--- Information provided ---
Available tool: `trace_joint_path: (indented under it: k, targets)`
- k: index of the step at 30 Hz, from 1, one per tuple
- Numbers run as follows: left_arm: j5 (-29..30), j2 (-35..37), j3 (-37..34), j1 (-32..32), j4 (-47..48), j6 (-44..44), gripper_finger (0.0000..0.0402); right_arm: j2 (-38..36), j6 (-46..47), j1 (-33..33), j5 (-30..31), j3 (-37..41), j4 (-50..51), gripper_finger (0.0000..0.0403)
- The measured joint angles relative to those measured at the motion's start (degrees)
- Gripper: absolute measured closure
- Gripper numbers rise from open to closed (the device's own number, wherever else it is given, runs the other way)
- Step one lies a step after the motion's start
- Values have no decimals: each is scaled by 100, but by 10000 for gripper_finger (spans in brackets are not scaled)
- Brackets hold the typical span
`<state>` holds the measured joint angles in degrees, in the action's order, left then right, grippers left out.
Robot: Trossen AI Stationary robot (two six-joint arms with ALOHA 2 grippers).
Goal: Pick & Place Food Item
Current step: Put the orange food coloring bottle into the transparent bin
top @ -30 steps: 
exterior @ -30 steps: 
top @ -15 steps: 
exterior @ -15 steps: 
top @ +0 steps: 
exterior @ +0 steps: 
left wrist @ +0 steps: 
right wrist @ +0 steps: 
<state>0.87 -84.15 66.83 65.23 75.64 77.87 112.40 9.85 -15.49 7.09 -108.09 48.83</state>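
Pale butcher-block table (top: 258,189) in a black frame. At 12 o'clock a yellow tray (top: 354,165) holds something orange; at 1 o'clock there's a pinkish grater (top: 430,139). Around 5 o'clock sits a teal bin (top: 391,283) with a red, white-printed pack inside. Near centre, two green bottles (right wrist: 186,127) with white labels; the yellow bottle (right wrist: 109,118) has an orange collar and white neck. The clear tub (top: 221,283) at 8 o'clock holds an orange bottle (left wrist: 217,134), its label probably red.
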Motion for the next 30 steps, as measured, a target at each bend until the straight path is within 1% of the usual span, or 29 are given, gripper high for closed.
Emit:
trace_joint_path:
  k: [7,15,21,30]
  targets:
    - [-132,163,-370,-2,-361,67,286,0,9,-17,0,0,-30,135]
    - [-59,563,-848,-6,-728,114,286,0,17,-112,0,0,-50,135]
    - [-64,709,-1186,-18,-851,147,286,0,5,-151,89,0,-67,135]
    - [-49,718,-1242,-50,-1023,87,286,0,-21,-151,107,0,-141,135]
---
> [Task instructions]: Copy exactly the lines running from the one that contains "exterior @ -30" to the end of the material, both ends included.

> [Result of this exercise]:
exterior @ -30 steps: 
top @ -15 steps: 
exterior @ -15 steps: 
top @ +0 steps: 
exterior @ +0 steps: 
left wrist @ +0 steps: 
right wrist @ +0 steps: 
<state>0.87 -84.15 66.83 65.23 75.64 77.87 112.40 9.85 -15.49 7.09 -108.09 48.83</state>
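Pale butcher-block table (top: 258,189) in a black frame. At 12 o'clock a yellow tray (top: 354,165) holds something orange; at 1 o'clock there's a pinkish grater (top: 430,139). Around 5 o'clock sits a teal bin (top: 391,283) with a red, white-printed pack inside. Near centre, two green bottles (right wrist: 186,127) with white labels; the yellow bottle (right wrist: 109,118) has an orange collar and white neck. The clear tub (top: 221,283) at 8 o'clock holds an orange bottle (left wrist: 217,134), its label probably red.
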Motion for the next 30 steps, as measured, a target at each bend until the straight path is within 1% of the usual span, or 29 are given, gripper high for closed.
Emit:
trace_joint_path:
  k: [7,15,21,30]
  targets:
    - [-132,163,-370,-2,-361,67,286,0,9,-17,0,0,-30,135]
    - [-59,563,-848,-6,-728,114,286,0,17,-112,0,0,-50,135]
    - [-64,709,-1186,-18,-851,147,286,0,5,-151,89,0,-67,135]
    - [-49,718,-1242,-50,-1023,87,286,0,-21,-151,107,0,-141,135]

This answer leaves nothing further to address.